• WHAT YOU WILL DO: Write out all of the records, keeping each one exactly as written.

#####

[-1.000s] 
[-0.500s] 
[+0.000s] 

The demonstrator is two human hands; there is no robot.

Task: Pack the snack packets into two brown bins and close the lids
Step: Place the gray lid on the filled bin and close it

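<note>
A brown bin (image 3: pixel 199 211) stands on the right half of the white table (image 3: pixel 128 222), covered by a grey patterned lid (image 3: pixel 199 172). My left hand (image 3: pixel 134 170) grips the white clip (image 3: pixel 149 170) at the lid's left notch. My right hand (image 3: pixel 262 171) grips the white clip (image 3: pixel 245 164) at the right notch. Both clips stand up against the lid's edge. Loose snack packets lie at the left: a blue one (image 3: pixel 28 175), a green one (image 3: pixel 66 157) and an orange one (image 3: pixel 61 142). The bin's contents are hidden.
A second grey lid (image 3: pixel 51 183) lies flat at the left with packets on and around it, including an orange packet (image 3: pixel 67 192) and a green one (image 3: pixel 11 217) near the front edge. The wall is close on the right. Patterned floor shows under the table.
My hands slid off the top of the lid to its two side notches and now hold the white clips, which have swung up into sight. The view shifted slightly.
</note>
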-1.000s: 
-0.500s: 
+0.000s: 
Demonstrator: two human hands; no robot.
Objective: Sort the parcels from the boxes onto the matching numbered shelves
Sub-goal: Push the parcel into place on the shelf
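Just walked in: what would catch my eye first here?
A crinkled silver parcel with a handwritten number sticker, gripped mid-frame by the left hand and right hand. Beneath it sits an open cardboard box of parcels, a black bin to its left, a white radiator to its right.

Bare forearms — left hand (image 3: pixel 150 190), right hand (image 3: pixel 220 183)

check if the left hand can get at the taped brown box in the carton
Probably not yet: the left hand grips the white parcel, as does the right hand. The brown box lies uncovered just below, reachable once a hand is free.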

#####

• OUTPUT OF THE EXERCISE:
[-1.000s] 
[-0.500s] 
[+0.000s] 

The demonstrator is two human hands; there is no robot.

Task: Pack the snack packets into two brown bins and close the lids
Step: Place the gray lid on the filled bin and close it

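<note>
A brown bin (image 3: pixel 199 211) stands on the right half of the white table (image 3: pixel 128 222), covered by a grey patterned lid (image 3: pixel 199 172). My left hand (image 3: pixel 134 170) grips the white clip (image 3: pixel 149 170) at the lid's left notch. My right hand (image 3: pixel 262 171) grips the white clip (image 3: pixel 245 164) at the right notch. Both clips stand up against the lid's edge. Loose snack packets lie at the left: a blue one (image 3: pixel 28 175), a green one (image 3: pixel 66 157) and an orange one (image 3: pixel 61 142). The bin's contents are hidden.
A second grey lid (image 3: pixel 51 183) lies flat at the left with packets on and around it, including an orange packet (image 3: pixel 67 192) and a green one (image 3: pixel 11 217) near the front edge. The wall is close on the right. Patterned floor shows under the table.
My hands slid off the top of the lid to its two side notches and now hold the white clips, which have swung up into sight. The view shifted slightly.
</note>
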-1.000s: 
-0.500s: 
+0.000s: 
Demonstrator: two human hands; no robot.
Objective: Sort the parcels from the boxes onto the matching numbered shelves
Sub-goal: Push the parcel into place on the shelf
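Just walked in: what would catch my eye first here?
A crinkled silver parcel with a handwritten number sticker, gripped mid-frame by the left hand and right hand. Beneath it sits an open cardboard box of parcels, a black bin to its left, a white radiator to its right.

Bare forearms — left hand (image 3: pixel 150 190), right hand (image 3: pixel 220 183)

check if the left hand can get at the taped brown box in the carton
Probably not yet: the left hand grips the white parcel, as does the right hand. The brown box lies uncovered just below, reachable once a hand is free.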

With that, the exercise is complete.